Incredible! You must have unlimited patience! Chuck

Reactions: Thank You! 1


----------



## KnotBoard (Sep 5, 2017)

I appreciate all the kind words. The design is actually not that complicated. I actually have a slide show of the process here:

Reactions: Great Post 1 | Way Cool 3


----------



## Tony (Sep 5, 2017)

That is simply outstanding!!!!! Tony

Reactions: Like 1 | EyeCandy! 1


----------



## woodtickgreg (Sep 5, 2017)

KnotBoard said:


> Thank you for letting me know. I changed the photos. They're a bit large though. I'll have to figure it out.


That's ok, we like large pics. lots of here.

Reactions: Agree 2 | Funny 2


----------



## Mike Hill (Sep 6, 2017)

woodtickgreg said:


> That's ok, we like large pics. lots of here.


I resemble that remark! I'd have to have +15 power reading glasses to do that work! Amazing!

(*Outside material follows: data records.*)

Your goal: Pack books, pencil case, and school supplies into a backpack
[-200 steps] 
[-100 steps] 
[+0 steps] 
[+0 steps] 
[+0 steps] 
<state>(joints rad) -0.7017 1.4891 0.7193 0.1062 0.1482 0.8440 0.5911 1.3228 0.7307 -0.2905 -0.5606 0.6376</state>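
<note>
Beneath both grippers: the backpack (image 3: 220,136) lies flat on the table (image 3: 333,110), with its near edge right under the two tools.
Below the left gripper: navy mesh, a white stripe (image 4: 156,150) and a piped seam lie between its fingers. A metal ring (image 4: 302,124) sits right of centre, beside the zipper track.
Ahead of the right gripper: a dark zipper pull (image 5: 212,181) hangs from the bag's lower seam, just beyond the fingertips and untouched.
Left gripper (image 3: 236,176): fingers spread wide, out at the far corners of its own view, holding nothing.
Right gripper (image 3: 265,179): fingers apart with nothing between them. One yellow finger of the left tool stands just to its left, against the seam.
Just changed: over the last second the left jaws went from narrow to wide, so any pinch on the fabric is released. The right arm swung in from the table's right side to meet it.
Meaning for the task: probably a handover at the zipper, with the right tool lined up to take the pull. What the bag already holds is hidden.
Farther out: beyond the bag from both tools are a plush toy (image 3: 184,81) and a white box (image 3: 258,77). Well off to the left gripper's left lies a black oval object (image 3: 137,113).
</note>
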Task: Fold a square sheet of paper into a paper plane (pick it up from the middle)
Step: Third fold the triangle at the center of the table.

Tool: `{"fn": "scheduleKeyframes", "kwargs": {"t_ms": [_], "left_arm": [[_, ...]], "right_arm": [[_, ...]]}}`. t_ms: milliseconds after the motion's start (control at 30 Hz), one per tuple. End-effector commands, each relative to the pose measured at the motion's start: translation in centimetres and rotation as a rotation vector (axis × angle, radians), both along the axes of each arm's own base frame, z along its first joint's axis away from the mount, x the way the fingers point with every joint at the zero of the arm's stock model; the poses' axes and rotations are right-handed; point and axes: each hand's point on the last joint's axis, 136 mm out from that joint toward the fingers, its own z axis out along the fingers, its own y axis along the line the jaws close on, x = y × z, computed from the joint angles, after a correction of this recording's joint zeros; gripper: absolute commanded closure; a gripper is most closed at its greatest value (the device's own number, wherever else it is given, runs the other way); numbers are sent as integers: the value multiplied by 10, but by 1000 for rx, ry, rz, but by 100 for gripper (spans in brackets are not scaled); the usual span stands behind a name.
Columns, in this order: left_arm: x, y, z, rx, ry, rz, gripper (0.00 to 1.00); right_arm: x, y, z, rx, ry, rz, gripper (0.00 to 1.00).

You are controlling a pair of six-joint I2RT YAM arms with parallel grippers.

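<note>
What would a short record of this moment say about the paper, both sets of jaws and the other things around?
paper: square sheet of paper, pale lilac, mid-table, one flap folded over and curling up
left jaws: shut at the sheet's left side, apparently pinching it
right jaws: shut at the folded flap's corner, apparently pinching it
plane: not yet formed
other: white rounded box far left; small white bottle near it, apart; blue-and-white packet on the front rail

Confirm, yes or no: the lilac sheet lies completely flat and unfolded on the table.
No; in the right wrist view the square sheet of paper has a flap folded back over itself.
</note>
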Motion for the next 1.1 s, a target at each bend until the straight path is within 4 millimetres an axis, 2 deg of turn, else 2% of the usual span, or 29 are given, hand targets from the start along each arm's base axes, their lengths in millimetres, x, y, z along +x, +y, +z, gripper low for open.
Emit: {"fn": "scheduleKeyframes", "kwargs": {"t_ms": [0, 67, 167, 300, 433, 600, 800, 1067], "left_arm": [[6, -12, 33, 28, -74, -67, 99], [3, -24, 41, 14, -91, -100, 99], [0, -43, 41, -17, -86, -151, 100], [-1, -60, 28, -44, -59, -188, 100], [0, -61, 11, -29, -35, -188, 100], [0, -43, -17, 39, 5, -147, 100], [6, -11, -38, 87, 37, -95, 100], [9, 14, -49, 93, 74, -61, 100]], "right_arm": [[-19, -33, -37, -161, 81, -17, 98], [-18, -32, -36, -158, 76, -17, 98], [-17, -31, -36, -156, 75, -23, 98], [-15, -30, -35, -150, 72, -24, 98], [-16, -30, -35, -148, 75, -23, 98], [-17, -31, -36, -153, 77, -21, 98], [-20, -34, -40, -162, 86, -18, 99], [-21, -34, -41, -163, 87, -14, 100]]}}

Reactions: Like 1 | Agree 1 | Funny 1


----------



## woodtickgreg (Sep 6, 2017)

Mike Hill said:


> I resemble that remark! I'd have to have +15 power reading glasses to do that work! Amazing!


Me too!

Reactions: Like 1 | Agree 1


----------



## TimR (Sep 6, 2017)

Dang, I thought I had it sewed up with a 100 piece segmented pen. 
Most excellent work, the instruction is definitely one to tuck away.

Reactions: Like 1


----------



## Tony (Sep 6, 2017)

TimR said:


> Dang, I thought I had it sewed up with a 100 piece segmented pen.
> Most excellent work, the instruction is definitely one to tuck away.



I never saw that one, very nice Tim! Tony


----------



## BrianW (Sep 7, 2017)

ironman123 said:


> Bet a lot of work and patience went into that.



What _he_ said. 

Nice work!

Reactions: Like 1


----------



## pinky (Sep 7, 2017)

Beautiful pen... Not sure what is more impressive, the pen or the fact that you are doing that quality of work at age 16!

Reactions: Like 1 | Agree 1


----------



## bamafatboy (Sep 7, 2017)

Very nice pen and craftsmanship.

Reactions: Like 1


----------



## KnotBoard (Sep 9, 2017)

TimR said:


> Dang, I thought I had it sewed up with a 100 piece segmented pen.
> Most excellent work, the instruction is definitely one to tuck away.



Awesome pen! I like that design a lot. The number of pieces really doesn't matter. I did one with 390 pieces that didn't look as nice as this one.


----------



## Tony (Sep 9, 2017)

KnotBoard said:


> Awesome pen! I like that design a lot. The number of pieces really doesn't matter. I did one with 390 pieces that didn't look as nice as this one.



Showoff!!! 

Seriously though, do you have a picture of that one? Tony

Reactions: Like 1


----------